Most major sustainability issues have important risk dimensions for companies – and societies. In many cases, these are still not adequately represented in board-level discussion, company risk assessments or registers and therefore not well reflected in sustainability strategy.
WEF’s Global Risks 2022 Report provides a very useful, comprehensive global review and outlook upon what is important, and this article provides an overview of the report.
It’s that time of year when here in the northern hemisphere it’s dark, cold and rainy and months until the next bank holiday.
To add to the general sense of doom it’s also when WEF’s Global Risk Report is published – and as ever it doesn’t make light reading. But in so many social and environmental issues earlier rather than later action, and interventions targeted at causes rather than effects, are much more effective, and often cheaper too.
WEF have been reporting on the global risk outlook for 16 years and this year they report ‘a time of unparalleled disruption and complexity.’ with major risks stemming from climate change and disruption, geopolitical factors and social cohesiveness. All issues that transcend international borders.
The headline issues and risks
- Environmental issues persist in the top 10 global risks – the top 3 being ‘Climate action failure’, ‘Extreme weather’ and ‘Biodiversity loss’.
- The risk and resilience agenda is unsurprisingly dominated by the Covid-19 pandemic, with countries reporting record infection rates – but it is noted this pales in significance compared to climate risks.
- The transition to net-zero offers the ‘best and only’ chance to avoid the most damaging effects of climate change, but a disorderly transition brings other risks and challenges.
- Looking at when risks will be most severe environmental risks rise up the agenda between 0-2 years and 10 years.
- The impacts of the Covid-19 pandemic are reflected in a renewed focus on social cohesion and livelihoods – the horizon assessments reflect a cascade of impacts and consequences.
- Political and government responses are seen as insufficient to tackle consequences and there’s a low level of confidence in policy structures and leaders’ willingness and capability to deal with the issues.
The major global risks 2022
The WEF’s Global Risk Report includes two major aspects:
- The top 10 global risks by severity.
- The global risk horizon – when risks might become critical threats.
The top 10 global risks by severity for the next 10 years
1. Climate action failure.
2. Extreme weather.
3. Biodiversity loss.
4. Social cohesion erosion.
5. Livelihood crises.
6. Infectious diseases.
7. Human environmental damage.
8. Natural resource crises.
9. Debt crises.
10. Geoeconomic confrontation.
The global risk horizon – when risks might become critical threats
The report presents the top risks by short, medium and long-term time horizons to illustrate when they are most likely to occur.
For example ‘Climate action failure’ moves from third position (0-2 years) to first (2-5 years and 5-10 years with a greater weighting).

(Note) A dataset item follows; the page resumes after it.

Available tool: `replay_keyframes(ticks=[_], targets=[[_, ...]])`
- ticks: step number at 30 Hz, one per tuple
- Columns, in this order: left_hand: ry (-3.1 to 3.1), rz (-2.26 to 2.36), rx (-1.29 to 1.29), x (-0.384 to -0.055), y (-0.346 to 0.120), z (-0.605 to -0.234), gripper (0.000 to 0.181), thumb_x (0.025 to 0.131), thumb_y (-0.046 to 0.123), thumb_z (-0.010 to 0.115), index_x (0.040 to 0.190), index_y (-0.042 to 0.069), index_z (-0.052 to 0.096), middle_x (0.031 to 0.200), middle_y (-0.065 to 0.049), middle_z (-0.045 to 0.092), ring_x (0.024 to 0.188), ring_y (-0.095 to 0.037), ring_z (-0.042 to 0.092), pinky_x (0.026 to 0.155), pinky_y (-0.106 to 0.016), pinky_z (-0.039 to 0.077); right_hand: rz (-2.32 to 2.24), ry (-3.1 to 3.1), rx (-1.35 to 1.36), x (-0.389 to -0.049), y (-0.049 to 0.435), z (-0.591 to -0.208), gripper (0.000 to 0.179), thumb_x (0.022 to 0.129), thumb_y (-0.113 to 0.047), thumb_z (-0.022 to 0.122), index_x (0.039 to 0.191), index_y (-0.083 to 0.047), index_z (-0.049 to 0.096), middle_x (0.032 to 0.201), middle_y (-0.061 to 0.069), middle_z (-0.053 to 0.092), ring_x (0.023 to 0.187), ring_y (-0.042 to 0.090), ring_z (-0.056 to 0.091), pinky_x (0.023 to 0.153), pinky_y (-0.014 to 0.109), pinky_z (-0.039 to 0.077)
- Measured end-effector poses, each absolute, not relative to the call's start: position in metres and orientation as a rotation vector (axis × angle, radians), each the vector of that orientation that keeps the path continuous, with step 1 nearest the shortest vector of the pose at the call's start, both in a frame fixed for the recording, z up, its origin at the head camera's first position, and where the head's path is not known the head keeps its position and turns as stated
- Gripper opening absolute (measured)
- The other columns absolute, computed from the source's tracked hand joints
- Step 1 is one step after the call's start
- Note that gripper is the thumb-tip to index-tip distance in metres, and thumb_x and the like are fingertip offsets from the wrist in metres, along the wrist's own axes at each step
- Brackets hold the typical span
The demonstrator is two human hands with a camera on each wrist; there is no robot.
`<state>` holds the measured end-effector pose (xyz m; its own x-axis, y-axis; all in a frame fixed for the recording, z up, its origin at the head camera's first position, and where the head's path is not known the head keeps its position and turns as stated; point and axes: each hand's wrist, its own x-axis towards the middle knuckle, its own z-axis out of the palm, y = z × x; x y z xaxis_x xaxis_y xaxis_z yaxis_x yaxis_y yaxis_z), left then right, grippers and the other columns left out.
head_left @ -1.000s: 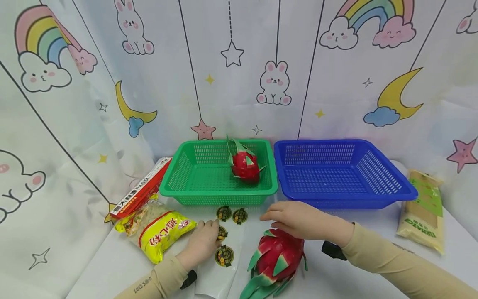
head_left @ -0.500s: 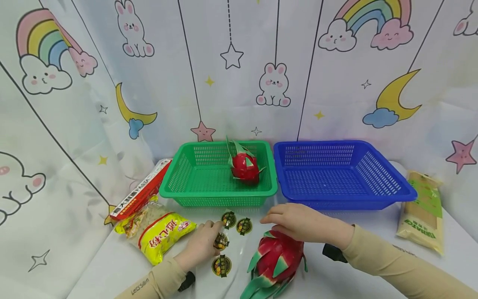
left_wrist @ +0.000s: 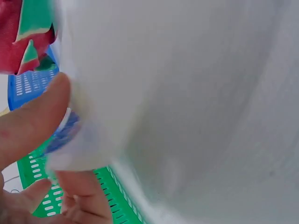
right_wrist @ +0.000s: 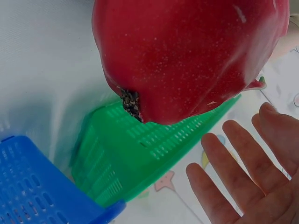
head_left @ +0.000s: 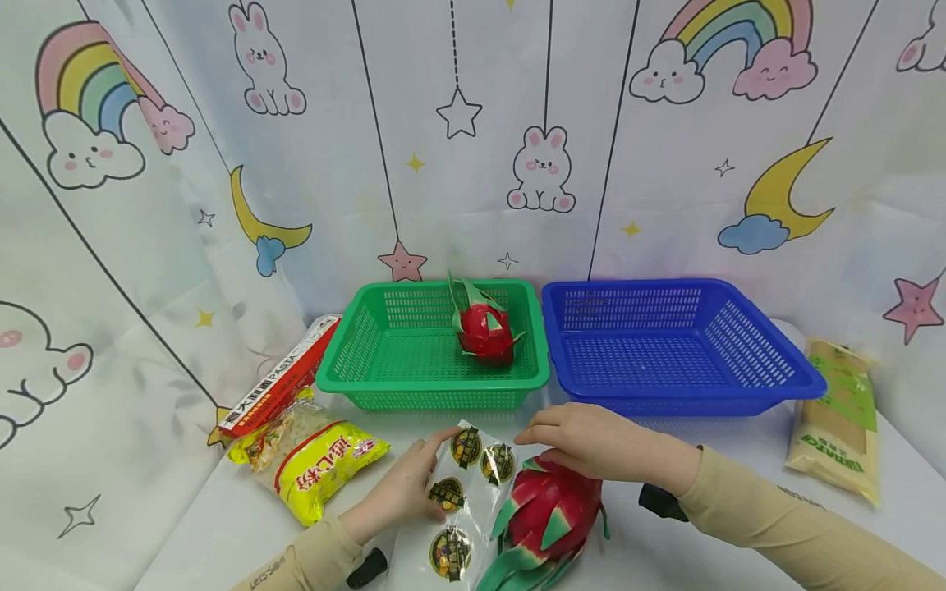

The short-term horizon is dominated by aspects related to Covid-19 such as livelihoods, debt and social cohesion but the report suggests these rank lower in the medium and long-term as they are outranked by environmental aspects.
The risk environment looking forward
New in this report is ‘Covid-19 hindsight’ – looking at risks that have got worse since the start of the pandemic. While these are dominated by societal risks ‘climate action failure’ and ‘extreme weather’ feature in third and fifth places respectively.
But a major aspect of risk assessment lies in the complexity of social-environmental systems driven by non-linearity, dynamic elements, interdependency, and feedback systems.
For example, ‘backlash against science’ was rated as the 10th largest risk. This can be seen as an undermining influence in work on climate action, public health measures and vaccine responses to the pandemic and many other areas. It also links to wider systemic global trust issues.
The next big question lies in how best to make use of this information. The report represents different perceptions of risk and explores severity, likelihood and different time horizons, However, it’s important to recognise that many of these are fairly volatile and are influenced greatly by awareness.
Previous iterations of the report didn’t feature infectious diseases with great prominence. However, over time the risk reports have shown building of consensus on climate-related risks that represent a development of understanding. It can be easy to apply hindsight, many of the pandemic’s impacts have been exacerbated by long-term structural issues like inequality, debt and social cohesion.
Dramatic action is required on decarbonisation to address the ongoing and escalating climate crisis. Governments and policy makers seem caught between the need for transformative action as required by scientific advice and significant proportion of citizens – and what they see as the risks of taking action – resistance and backlash from the carbon-intensive lobby and likely description to business models and jobs along the transition.
The Global Risk Report highlights that commitments made at COP26 suggest that governments have woken up to the need for urgent action on climate. However, even these commitments fall short of meeting the Paris goal of 1.5 °C.
WEF’s Global Risk Report provides the reminder (if it’s needed) of why the sustainable transition is so urgently needed.